| ASSIGNED TASK |
Scan the records for "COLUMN". Report each line that includes it.

| RECORDS PROVIDED |

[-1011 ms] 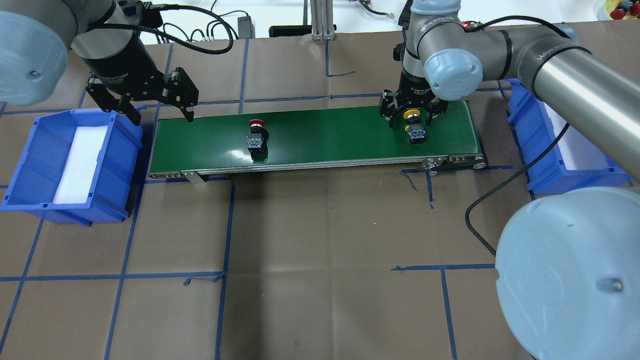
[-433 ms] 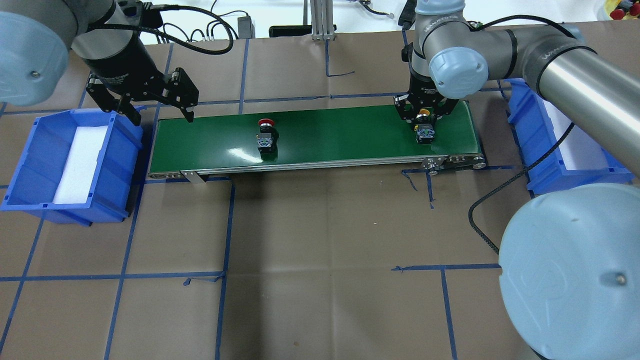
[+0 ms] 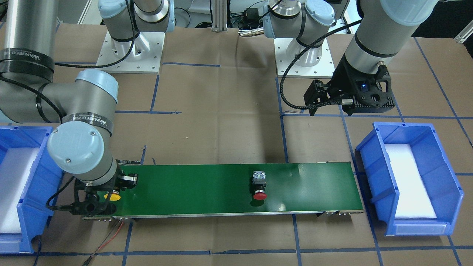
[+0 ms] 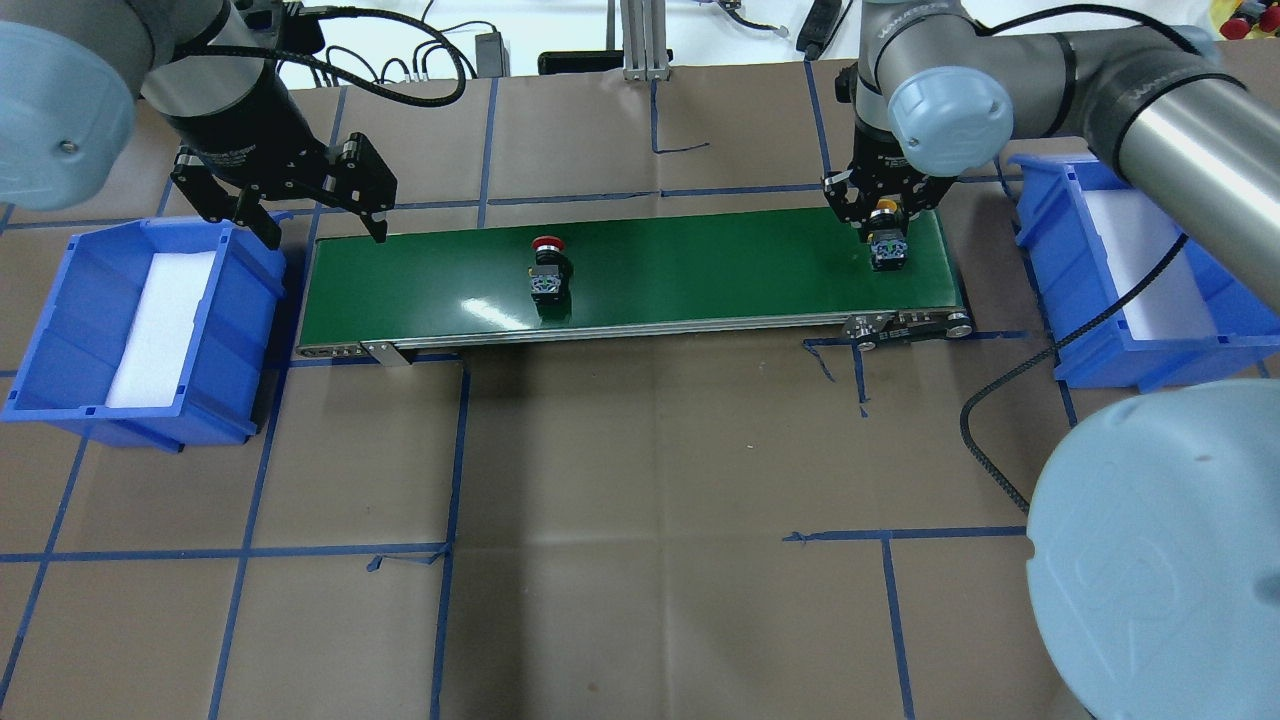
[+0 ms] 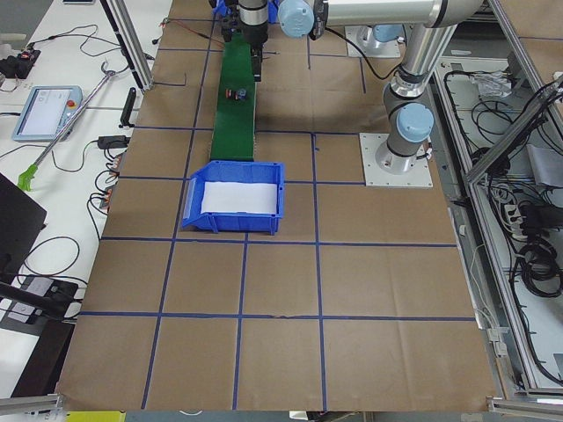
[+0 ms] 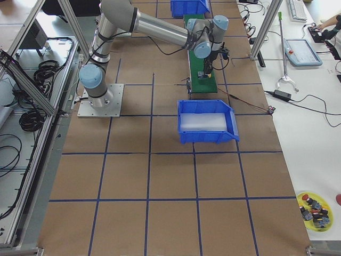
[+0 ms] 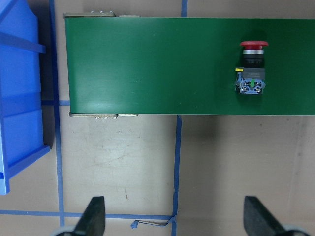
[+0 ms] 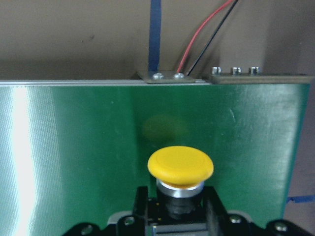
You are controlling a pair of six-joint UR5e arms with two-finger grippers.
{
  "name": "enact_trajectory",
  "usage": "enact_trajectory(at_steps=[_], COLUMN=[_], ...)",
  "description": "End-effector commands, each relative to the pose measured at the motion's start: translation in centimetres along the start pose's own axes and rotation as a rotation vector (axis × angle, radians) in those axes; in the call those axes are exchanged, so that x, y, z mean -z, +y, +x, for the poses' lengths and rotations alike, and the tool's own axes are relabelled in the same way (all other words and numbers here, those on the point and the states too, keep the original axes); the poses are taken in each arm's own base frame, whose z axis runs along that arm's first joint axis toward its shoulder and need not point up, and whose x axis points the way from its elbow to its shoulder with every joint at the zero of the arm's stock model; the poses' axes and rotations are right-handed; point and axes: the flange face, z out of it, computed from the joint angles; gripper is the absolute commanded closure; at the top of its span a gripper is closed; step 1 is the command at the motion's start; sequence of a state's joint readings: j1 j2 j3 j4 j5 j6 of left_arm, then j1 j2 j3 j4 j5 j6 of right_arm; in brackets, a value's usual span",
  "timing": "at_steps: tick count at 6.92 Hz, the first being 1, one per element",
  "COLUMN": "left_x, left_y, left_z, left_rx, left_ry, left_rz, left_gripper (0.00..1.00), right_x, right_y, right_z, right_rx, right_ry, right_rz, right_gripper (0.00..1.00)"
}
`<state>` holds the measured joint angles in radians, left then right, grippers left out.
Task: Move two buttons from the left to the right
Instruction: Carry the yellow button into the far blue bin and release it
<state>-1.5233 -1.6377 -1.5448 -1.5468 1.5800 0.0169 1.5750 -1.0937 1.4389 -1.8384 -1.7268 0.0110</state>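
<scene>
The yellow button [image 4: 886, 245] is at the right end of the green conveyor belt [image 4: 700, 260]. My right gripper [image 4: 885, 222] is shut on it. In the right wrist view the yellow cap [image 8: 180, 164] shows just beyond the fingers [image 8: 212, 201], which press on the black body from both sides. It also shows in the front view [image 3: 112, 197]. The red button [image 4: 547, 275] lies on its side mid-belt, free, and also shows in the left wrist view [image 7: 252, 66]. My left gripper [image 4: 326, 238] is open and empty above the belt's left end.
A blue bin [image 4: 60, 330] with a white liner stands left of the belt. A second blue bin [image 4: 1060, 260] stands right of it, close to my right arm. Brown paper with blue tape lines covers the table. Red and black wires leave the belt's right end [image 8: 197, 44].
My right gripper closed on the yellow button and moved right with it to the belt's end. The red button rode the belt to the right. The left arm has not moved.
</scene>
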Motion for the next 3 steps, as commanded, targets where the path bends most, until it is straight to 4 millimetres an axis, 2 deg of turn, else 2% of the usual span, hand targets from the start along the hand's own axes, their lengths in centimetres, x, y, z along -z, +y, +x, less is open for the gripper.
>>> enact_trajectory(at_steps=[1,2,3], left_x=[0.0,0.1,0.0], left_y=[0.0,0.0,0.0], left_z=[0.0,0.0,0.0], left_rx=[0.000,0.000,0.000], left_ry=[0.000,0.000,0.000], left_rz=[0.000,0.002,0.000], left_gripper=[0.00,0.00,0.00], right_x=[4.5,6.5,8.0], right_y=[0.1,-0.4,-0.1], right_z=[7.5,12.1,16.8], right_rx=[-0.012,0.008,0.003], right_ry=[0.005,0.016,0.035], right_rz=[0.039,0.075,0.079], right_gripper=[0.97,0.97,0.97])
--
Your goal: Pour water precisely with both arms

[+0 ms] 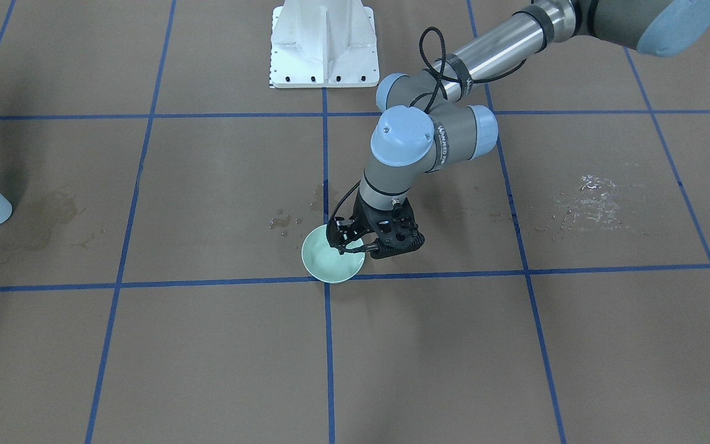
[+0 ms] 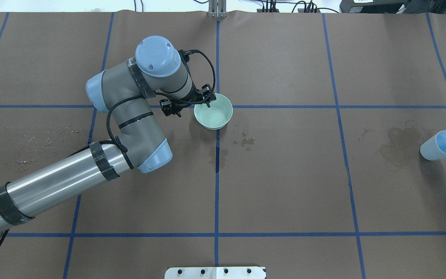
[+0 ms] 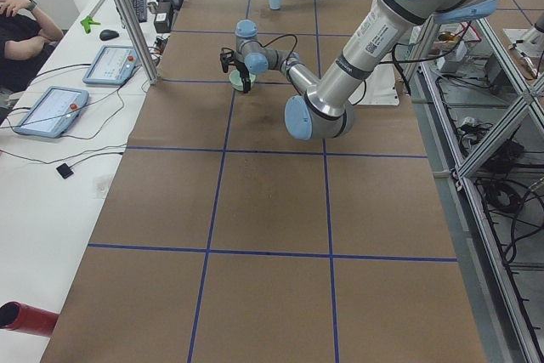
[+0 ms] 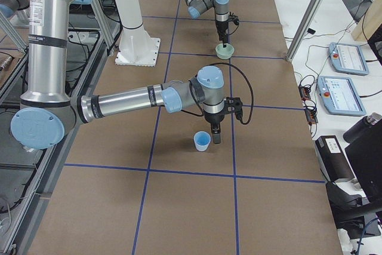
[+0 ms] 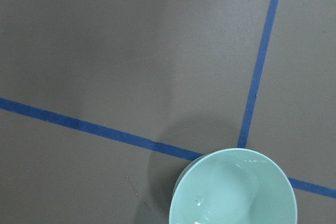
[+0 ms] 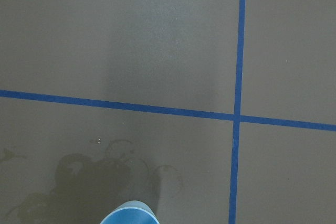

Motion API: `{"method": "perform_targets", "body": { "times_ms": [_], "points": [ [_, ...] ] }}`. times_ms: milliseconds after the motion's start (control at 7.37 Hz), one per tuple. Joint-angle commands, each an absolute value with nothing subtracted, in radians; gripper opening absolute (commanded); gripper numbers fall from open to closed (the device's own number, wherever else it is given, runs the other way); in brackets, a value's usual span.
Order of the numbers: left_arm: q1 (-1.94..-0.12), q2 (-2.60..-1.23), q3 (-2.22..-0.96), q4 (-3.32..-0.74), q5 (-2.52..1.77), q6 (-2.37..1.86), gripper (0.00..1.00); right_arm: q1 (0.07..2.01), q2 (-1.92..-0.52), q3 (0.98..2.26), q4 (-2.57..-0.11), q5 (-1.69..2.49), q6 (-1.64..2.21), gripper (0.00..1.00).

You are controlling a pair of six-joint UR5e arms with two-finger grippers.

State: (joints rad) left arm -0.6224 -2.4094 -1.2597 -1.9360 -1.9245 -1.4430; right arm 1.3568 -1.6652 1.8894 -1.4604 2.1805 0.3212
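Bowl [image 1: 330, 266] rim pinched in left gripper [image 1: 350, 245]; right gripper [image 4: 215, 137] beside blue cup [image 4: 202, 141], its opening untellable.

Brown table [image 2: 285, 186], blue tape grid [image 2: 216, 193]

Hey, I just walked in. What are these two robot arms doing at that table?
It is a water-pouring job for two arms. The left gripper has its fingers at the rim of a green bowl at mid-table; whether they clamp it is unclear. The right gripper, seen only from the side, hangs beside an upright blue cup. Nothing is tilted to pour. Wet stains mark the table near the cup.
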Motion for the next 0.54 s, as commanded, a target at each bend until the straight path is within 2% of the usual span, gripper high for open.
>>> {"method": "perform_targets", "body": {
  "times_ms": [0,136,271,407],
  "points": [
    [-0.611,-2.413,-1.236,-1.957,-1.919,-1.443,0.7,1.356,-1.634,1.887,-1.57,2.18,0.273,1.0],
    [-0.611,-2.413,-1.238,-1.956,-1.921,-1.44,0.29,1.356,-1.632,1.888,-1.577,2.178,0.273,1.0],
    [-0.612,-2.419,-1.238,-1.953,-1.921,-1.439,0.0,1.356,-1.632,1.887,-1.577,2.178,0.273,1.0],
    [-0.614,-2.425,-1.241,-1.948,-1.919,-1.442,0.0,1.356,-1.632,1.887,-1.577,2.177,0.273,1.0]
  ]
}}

| SOLUTION FOR THIS EXERCISE |
  "usage": "enact_trajectory(at_steps=[_], COLUMN=[_], ...)",
  "COLUMN": "left_x, left_y, left_z, left_rx, left_ry, left_rz, left_gripper (0.00..1.00), right_x, right_y, right_z, right_rx, right_ry, right_rz, right_gripper (0.00..1.00)"

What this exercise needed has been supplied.